Being able to have a one in ten chance to do anything is not a betting man’s odds, but for Nashville High School senior Brittany Backus a ten percent chance was a gamble she was willing to take.
Backus like many seniors in her class has been shopping around for which college would be the right fit for her. But unlike most of her class Backus went out on a limb and applied for a prestigious program and was able to get accepted, “It is called the OBU Biomedical Scholars Program. It’s a six semester program that only ten people get accepted into,” Backus explained.
The program at Ouachita Baptist University was almost not an option for Backus, “It was not always my plan. We did not find out about the program until the week before applications were due after my admissions counselor at Ouachita told me about it,” Backus said.
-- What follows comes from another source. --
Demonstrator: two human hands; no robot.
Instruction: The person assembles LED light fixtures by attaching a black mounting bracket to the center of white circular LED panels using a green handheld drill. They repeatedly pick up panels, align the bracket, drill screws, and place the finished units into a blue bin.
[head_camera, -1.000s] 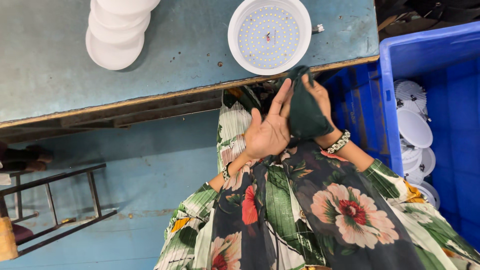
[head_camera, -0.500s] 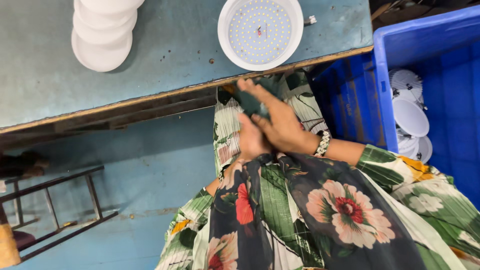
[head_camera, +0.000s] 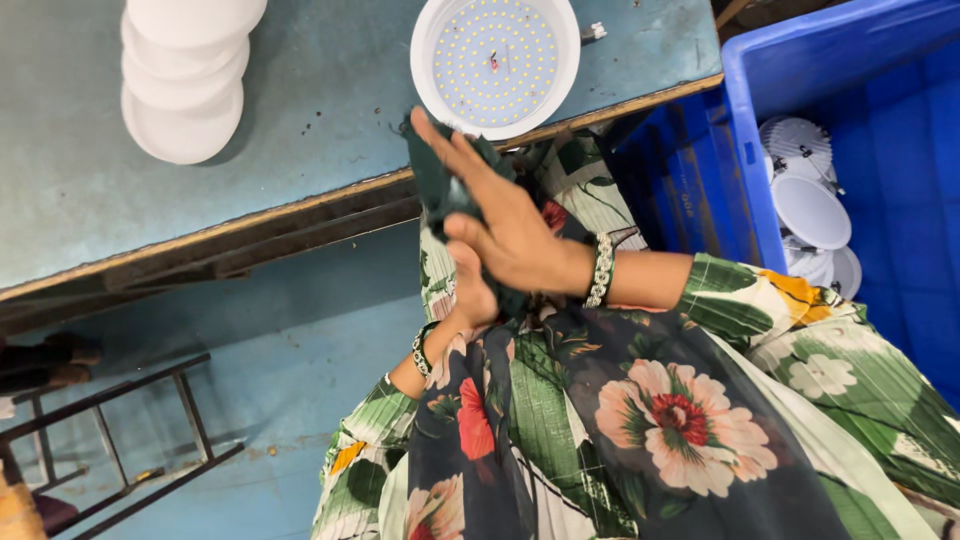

To get into the program a student must have at least a 30 on their ACT or an SAT CR+M score of 1340 or higher, have at least six transferable college credits, and with a maximum of ten students accepted a year it was nerve racking for Backus to even apply, but she knew if she was able to get into this program it could boost her college education emensely, “It made me super nervous (to apply). I waqs afraid of being rejected because once I head about the program, I knew that is was what I really wanted to do,” Backus said. After she was called by Dr. Hensley the Department Chair of Biology at Ouachita Baptist, Backus said she was excited and so relieved to get accepted into the program.
The Biomedical Scholars Program will immerse Backus in the many aspects of the medical field. Students who are part of the program begin their freshman year two weeks earlier than the rest of the OBU student body. In those two weeks the ten students will take part in a “Biomedical Sciences Bootcamp.” During this bootcamp the students will get to shadow several different doctors in different fields. For Backus, this time will help her get a better grip on what she plans to focus on in the medical field, “I’ll get a better idea what career I want to follow after I get to shadow different doctors. All I know right now is that I want to be accepted into medical school after my three years at OBU,” Backus explained.
When classes start Backus and her fellow scholors will embark on a six semester academic journey that will include at least 40 hours of community service, at least 120 hours of clinical shadowing, an experimental research project, a study abroad experience and much more.
Backus has worked hard to keep in the top percentile of her graduating class and her hard work has paid off as she enters into her first year of college and becomes part of an exclusive medical program.